Quant à la péronelle, elle me fait penser à Samant Di parce qu'elle réussit à caser une allusion à Tytire. Voilà, c'est ça que j'aurais dû t'envoyer, avec le Dillard : encore un livre d'un écrivain qui écrit que c'est compliqué d'écrire des livres.

- et toi, qu'est ce que tu fais, lui demande son ami

- j'écris Paludes...

Ah, Paludes ! même si tu n'aimes pas Gide, tu aimeras Paludes. C'est un bouquin magique, qui te met un sourire constant (genre : il se fout ouvertement de ma gueule, mais il le fait si joliment que j'aime ça!)

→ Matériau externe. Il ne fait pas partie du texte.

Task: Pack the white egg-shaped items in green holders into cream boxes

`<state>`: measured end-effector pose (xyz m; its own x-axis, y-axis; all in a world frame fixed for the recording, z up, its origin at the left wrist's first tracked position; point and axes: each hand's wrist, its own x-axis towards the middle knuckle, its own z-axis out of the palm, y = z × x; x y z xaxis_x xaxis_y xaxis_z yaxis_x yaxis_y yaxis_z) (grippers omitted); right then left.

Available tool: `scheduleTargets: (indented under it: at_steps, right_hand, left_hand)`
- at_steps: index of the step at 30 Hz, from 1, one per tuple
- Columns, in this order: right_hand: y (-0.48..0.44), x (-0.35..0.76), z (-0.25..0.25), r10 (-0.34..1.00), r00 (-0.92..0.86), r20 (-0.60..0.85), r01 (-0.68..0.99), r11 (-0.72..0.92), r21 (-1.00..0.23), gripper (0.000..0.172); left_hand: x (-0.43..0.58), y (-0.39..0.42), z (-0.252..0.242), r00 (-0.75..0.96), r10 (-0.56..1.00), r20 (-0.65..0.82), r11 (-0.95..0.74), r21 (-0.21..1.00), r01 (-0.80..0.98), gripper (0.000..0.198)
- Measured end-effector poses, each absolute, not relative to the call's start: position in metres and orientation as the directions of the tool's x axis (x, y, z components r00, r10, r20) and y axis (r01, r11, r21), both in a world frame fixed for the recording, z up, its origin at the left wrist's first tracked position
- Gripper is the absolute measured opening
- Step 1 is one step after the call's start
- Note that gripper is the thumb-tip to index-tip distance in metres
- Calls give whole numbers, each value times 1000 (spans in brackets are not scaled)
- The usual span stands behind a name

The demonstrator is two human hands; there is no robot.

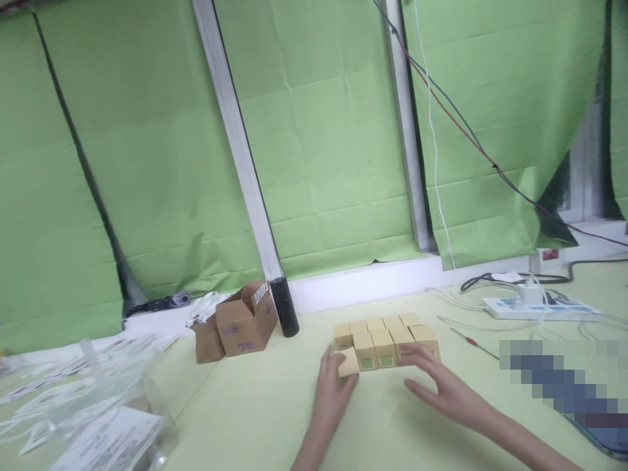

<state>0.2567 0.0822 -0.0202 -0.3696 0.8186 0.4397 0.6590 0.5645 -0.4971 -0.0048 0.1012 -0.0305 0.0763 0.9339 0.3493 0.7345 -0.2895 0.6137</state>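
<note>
Several small tan boxes with green labels stand packed together in two rows on the pale green table. My left hand is closed on one more small tan box, which lies tilted at the left end of the front row. My right hand lies with fingers stretched out, its fingertips touching the right end of the front row.
An open brown cardboard carton and a black cylinder stand at the back left. Clear plastic bags with papers lie at the left. A white power strip with cables and a thin red-tipped tool lie at the right.
</note>
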Motion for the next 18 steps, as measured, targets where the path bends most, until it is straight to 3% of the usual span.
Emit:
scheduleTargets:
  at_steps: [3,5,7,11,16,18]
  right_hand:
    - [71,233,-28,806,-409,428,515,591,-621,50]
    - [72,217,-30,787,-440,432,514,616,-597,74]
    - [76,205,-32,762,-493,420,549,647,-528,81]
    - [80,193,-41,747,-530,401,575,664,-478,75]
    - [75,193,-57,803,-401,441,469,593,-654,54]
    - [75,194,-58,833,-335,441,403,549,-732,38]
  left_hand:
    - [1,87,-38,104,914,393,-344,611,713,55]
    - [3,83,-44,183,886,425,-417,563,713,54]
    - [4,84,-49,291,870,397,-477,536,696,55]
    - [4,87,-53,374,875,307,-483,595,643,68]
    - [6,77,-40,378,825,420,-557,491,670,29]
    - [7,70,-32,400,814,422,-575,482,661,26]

remord un peu plus tard. il y a un petit bout d'interview de Weyergans. il dit qu'il passe beaucoup de temps dans les librairies pour feuilleter des bouquins. "Je lis quelques pages et souvent je me dis qu'il manque une ou deux années de travail". Voilà. Je souligne parce que j'ai très très souvent la même impression. Ce n'est pas travaillé. D'ailleurs tu l'a lu dans Dillard : elle est desespérée en constatant qu'il faut 5 ans de travail pour écrire un vrai livre.